For those wondering about the differences between the standard Prediction.IO and the ActionML Prediction.IO version, there's a comparison provided by ActionML on their website here.

This version has the added benefit of working with the The Universal Recommender which I used to test that the stack was working correctly.

In this post, I'll go into detail on how to setup this solution in a local computer and how to run The Universal Recommender Template as a test to confirm everything is working as it should.

Setting up

First, clone the repo from https://github.com/krusmir/docker-prediction-io and go to the directory you setup for it.

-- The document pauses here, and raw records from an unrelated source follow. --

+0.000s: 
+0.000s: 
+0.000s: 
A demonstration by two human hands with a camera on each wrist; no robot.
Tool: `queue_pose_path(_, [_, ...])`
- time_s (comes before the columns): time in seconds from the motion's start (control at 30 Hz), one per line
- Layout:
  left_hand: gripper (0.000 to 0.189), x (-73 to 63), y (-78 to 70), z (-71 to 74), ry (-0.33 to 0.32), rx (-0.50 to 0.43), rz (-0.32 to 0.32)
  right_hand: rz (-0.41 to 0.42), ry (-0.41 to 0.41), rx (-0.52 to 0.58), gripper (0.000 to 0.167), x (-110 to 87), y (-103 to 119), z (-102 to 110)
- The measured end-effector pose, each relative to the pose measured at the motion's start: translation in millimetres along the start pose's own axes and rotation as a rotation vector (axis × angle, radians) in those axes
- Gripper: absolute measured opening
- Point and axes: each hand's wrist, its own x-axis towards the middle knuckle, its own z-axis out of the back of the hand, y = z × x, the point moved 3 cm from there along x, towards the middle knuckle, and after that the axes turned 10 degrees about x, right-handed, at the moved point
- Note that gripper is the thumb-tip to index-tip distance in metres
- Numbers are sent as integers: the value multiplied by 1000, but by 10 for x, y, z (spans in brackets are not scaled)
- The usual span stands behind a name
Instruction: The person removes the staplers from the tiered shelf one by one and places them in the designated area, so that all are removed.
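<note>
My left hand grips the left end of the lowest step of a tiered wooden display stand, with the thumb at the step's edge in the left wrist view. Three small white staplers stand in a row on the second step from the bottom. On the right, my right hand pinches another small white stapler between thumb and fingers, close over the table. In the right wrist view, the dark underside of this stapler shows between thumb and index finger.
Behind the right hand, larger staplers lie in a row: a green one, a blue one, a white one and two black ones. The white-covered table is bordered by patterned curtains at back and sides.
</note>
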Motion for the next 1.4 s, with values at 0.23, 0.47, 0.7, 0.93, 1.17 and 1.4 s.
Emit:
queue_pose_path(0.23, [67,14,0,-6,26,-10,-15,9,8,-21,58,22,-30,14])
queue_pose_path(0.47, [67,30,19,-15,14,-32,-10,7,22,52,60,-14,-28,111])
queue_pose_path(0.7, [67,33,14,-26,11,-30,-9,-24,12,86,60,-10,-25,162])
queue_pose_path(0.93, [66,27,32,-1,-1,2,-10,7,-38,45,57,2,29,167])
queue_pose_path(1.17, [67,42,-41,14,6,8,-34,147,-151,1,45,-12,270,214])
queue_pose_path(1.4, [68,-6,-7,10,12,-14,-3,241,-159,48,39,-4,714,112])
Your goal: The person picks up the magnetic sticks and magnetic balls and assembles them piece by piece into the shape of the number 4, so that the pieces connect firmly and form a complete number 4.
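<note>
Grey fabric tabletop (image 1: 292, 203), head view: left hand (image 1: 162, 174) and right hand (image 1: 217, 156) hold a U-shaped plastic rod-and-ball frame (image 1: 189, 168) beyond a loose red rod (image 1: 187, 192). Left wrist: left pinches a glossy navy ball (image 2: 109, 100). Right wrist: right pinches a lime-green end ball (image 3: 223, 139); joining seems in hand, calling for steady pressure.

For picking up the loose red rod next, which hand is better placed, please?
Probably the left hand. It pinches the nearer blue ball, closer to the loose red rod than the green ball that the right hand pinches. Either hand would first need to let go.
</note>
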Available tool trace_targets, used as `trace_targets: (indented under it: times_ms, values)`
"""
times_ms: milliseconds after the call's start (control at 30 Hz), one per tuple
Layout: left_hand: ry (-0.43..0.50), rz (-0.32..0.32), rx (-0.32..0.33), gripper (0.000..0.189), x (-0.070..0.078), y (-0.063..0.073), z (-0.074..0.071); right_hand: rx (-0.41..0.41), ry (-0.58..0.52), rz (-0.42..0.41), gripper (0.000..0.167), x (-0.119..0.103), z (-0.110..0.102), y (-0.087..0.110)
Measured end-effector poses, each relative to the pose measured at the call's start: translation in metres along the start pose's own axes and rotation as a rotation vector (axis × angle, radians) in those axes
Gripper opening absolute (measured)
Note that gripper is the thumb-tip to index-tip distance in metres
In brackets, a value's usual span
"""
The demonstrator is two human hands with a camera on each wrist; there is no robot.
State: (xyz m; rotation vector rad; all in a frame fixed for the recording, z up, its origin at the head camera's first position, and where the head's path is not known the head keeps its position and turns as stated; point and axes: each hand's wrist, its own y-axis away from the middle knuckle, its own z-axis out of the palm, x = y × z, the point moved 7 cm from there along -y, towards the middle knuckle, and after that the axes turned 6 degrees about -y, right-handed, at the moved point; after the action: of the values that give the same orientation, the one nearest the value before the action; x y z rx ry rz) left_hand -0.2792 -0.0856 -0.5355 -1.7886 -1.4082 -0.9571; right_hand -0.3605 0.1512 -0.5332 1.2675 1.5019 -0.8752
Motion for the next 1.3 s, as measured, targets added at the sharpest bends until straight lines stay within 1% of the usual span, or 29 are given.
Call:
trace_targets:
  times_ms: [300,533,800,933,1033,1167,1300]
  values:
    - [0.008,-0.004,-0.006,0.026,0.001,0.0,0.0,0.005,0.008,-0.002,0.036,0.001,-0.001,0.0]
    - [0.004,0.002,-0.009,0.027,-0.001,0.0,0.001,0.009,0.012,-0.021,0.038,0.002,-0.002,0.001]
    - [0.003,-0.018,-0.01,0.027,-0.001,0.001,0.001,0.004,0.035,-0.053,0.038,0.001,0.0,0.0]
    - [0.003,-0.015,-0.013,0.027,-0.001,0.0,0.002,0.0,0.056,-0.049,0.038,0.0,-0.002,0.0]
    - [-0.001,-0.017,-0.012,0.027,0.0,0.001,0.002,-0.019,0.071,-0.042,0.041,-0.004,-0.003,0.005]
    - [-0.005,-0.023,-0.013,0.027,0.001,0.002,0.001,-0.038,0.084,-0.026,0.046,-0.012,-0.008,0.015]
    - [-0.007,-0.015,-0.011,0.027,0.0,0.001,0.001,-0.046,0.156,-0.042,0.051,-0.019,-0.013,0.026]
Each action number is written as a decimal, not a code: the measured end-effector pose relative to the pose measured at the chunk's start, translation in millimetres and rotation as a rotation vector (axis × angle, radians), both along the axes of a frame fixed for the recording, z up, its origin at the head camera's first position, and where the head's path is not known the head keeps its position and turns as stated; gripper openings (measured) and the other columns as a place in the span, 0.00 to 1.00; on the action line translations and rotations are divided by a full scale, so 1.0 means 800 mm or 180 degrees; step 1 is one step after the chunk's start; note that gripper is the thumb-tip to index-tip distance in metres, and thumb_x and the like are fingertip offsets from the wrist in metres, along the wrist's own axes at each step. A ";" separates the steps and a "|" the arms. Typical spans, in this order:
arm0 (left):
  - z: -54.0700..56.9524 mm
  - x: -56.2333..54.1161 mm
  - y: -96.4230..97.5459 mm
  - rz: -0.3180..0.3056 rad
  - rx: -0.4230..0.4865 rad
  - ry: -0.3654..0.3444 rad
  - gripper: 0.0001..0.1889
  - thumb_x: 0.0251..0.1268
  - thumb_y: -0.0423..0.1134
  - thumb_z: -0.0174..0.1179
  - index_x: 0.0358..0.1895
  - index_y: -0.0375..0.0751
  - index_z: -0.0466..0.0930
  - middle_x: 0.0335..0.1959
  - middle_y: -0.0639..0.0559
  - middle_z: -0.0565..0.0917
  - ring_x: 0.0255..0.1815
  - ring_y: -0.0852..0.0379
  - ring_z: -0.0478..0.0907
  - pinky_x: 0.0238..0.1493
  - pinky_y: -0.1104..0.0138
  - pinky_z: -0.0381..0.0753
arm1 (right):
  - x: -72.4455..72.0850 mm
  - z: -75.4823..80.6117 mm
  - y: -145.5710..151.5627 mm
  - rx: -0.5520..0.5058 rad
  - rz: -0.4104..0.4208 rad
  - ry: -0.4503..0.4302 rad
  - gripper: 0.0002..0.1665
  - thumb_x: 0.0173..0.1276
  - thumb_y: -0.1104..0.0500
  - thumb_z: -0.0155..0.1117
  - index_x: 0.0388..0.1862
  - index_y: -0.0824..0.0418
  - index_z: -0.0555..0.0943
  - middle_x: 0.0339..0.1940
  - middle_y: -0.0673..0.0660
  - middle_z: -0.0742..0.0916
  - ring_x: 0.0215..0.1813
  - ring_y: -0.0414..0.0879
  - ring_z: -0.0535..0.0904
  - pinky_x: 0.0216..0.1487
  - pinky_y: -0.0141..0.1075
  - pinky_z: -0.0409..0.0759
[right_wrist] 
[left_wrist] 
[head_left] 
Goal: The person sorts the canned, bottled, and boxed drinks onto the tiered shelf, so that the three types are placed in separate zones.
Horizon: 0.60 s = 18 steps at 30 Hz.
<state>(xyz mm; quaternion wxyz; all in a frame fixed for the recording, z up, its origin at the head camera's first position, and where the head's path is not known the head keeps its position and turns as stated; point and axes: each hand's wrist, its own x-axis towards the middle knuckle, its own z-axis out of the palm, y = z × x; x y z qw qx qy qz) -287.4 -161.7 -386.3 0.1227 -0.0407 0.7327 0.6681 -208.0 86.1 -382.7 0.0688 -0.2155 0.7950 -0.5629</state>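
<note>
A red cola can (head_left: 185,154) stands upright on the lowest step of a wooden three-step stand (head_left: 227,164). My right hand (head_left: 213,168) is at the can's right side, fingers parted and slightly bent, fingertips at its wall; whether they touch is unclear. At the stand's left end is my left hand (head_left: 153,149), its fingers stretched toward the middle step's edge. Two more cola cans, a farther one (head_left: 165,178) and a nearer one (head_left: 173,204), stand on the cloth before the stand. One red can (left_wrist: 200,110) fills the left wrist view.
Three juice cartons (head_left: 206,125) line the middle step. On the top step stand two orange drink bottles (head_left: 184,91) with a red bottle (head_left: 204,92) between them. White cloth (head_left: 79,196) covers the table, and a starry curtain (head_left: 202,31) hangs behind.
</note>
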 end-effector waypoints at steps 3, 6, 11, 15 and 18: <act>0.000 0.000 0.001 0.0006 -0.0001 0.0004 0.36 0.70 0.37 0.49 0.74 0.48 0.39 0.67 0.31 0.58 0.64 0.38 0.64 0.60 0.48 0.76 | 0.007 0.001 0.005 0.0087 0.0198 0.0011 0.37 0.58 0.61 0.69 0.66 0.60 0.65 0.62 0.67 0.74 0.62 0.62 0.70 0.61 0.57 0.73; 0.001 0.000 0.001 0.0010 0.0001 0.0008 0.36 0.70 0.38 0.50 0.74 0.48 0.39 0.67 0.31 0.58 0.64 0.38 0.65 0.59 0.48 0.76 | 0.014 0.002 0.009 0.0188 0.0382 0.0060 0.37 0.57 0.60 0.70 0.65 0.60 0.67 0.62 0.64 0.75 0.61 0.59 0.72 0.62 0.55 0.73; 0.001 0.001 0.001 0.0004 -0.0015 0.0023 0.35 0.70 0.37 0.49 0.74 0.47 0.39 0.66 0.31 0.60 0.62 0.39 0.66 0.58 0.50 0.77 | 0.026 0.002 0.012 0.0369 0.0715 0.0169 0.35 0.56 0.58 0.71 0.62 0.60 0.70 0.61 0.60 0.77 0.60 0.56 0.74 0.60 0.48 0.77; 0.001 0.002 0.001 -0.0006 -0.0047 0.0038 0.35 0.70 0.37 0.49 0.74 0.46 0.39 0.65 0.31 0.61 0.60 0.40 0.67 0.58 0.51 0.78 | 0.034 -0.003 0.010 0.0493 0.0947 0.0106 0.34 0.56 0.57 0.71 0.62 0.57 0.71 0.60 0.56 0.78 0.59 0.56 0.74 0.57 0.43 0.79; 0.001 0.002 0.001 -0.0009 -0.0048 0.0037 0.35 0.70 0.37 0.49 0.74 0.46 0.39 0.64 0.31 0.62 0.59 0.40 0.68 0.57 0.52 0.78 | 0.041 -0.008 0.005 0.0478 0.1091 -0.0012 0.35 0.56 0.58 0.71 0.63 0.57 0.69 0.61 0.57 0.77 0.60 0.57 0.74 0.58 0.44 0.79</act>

Make sure to run afterwards:

git submodule init && git submodule update

This will pull the  Universal Recommender Template which will be used for testing later on.

For building the stack, run:

docker-compose -p TestEnv build

Drink a cup of coffee, juice, or whatever you fancy, since this will take a while creating and compiling the predition.io docker image.

While you wait for it to build, you can check the dockerfile for prediction.io.  You will notice that the image is not optimized (ie.  running multiple commands per RUN statement and similar tricks).  This is done on purpose, since it is quite frustrating and time consuming to have an error while downloading (if your internet connection is intermitent as mine) and debugging to find where the build went wrong.  I rather have a bigger image, where I can backtrack if an error is found than optimizing the docker image size.  Feel free to combine all the statements if you feel optimizing the docker image is more important than easily backtracking and adding custom commands in the dockerfile if you deem necessary.


... Enjoy your beverage now ...


Ok, so if you are here, the build must have built successfully.

Successful Build

If your screen looks different, that's ok.  I had previously built the solution, so it will look different from the first time building it.

Before proceeding, a pet peeve of mine, is to have the rest of the images ready before starting the stack, so if you are like me, do:

docker-compose -p TestEnv pull
docker-compose -p TestEnv pull

Otherwise, just do:

docker-compose -p TestEnv up -d
docker-compose -p TestEnv up -d

To see the logs and confirm the application is working:

docker-compose -p TestEnv logs -f
docker-compose -p TestEnv logs -f

If all seems right, congrats!  you have a Prediction.IO stack running.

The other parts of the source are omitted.